Kin video walkthrough

How to access

To view the page, please visit the Kin Exam GitHub Page. Otherwise, feel free to fork this project or clone as you see fit. Note that you should be able to either directly click the index.html file or run a local server to get the site working in your personal machine. I opted to not use any library whatsoever to make the project accessible to run (the one exception is Jest - I wanted to at least have that to run tests against my javascript functions but it should not be necessary to load the site).

Approach to the problem

I began by taking note of the elements that needed inputs and which of them were going to require a decent amount of attention, namely the credit card input and expiration year. With this in mind, I visited a Shopify storefront, the Microsoft online store, the Google online store and Apple online store. It would have been unusual for those vendors to not have a pattern or something to gleam from how they manage input fields. The biggest thing that caught my attention was the usage of HTML input patterns and the need to make just about everything a text input field. It took me by surpise but it was the start of a big ol' journey for me.

After completing all the input fields, I downloaded what I believed to be the font this project used as well as the image files.

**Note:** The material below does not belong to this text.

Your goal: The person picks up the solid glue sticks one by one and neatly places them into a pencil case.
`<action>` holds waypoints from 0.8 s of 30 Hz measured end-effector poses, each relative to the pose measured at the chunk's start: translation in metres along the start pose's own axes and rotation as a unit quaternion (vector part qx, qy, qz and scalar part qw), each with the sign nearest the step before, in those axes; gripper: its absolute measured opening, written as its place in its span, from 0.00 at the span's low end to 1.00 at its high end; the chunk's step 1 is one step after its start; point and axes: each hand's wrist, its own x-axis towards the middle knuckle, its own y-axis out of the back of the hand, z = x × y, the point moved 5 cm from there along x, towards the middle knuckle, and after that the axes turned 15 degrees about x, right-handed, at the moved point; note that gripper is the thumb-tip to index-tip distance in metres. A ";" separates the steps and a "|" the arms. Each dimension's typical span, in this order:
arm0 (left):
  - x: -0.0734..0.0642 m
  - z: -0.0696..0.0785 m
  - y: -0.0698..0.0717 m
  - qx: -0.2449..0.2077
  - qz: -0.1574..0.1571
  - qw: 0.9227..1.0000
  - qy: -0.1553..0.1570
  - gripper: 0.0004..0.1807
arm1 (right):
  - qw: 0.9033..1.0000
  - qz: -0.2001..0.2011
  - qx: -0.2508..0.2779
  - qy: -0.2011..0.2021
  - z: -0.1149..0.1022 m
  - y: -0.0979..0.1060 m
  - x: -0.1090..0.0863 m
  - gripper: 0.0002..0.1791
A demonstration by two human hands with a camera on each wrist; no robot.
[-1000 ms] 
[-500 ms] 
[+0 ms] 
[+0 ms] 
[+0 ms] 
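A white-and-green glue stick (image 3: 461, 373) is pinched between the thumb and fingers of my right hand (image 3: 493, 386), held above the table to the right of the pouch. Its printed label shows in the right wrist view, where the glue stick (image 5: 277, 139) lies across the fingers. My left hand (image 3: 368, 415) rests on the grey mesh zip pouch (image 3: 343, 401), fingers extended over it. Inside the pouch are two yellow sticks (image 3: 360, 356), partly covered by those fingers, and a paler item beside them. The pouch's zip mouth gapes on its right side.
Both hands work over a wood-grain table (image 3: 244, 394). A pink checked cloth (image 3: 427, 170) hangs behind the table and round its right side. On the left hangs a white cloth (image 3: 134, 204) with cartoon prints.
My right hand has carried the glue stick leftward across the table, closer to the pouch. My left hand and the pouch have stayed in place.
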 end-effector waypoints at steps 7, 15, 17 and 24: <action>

I converted the images to WEBP as they would help filesize (only slightly), and did a font conversion to woff2 to help the font load of the project.

When moving into CSS, I drafted out a sketch of what I expect to see on a mobile device that is unusually tiny, an iOS device, a possible portrait tablet, all the way to a narrow large device. In anyting that was very small, seeing the credit card image display seemed more like a distraction so I removed it from viewports under 368px wide. I show it for anything above that while removing the back card. Once we have more room, I bring in the original design, up until we get to wide screens where we have enough breathing room to honor the original PDF mockup.

I also implemented a dark mode to the page. Please dont be alarmed if it catches you offguard. I just wanted to make things easy on the eyes for the user but note that I would not implement such a layout without consulting the creative team.

Regarding CSS

Since I did not use SCSS, LESS, nor Tailwind, I opted for CSS with native nesting. I did the project quickly and it may feel like th styles and classes are a little all over the place. My main intent was to live in one CSS document with a mobile first approach. I only modify styles as the larger viewports call for modifications. I also did not use any naming patterns such as BEM, as I did not want to spend too much time on this particular aspect of the challenge beyond honoring the visual fidelity of the designs.

The JavaScript was the next task. This was a bit of a whirlwind for me. I had assumed the Luhn extra credit challenge was going to be the behemoth of the project. After doing the equation on paper with my spouse with our actual credit cards, the sequence took about 30 minutes to program. The thing that genuinely took me forever was devising a means to ensure text inputs would only accept numeric values. That is admittedly the one part I had to look up solutions for. I am grateful to Kevin Powell for giving me a solution that was not as insane as the path I was going down.

After I got a series of methods in order, I chose to split them into separate JavaScript files, and create a semi-fuctional/kinda object oriented programming approach to the methods, trying to separate validators from modifiers. I finished up with error inputs, aria labels for errors, subtle color shift animations, (as mentioned above...) mobile styles and dark mode, and tests against fuctions using Jest.

I am hopeful most if not all of this makes some sense and hope you have a great day as well.

Final thoughts

Hey, this was one of the most valuable exams I have taken in years. It was thoughtful, challenging, and deeply satifying to complete. Thank you for taking the time to produce this, and I look forward to seeing if we can continue the conversation. Thank you so so much for your time. I hope you have an incredible day, and I look forward to continuing the conversation in the coming weeks. Stay safe my friends.